> _TO DO_
Scan the data below for the string "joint". Copy every line where it appears.
*** AVAILABLE RECORDS ***
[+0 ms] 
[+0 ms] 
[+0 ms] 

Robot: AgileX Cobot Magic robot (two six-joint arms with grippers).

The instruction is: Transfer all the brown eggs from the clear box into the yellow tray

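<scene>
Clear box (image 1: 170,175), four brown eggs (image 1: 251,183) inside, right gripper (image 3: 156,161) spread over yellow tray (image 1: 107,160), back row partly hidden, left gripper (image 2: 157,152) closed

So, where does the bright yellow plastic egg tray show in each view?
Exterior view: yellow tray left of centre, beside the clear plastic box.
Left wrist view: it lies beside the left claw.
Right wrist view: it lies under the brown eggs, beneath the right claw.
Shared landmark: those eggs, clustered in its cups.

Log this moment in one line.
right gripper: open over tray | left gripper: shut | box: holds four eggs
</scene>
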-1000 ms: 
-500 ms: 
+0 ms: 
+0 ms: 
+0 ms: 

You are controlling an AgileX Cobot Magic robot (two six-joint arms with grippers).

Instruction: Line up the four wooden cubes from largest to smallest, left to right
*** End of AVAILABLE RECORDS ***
> _TASK RESULT_
Robot: AgileX Cobot Magic robot (two six-joint arms with grippers).
You are controlling an AgileX Cobot Magic robot (two six-joint arms with grippers).

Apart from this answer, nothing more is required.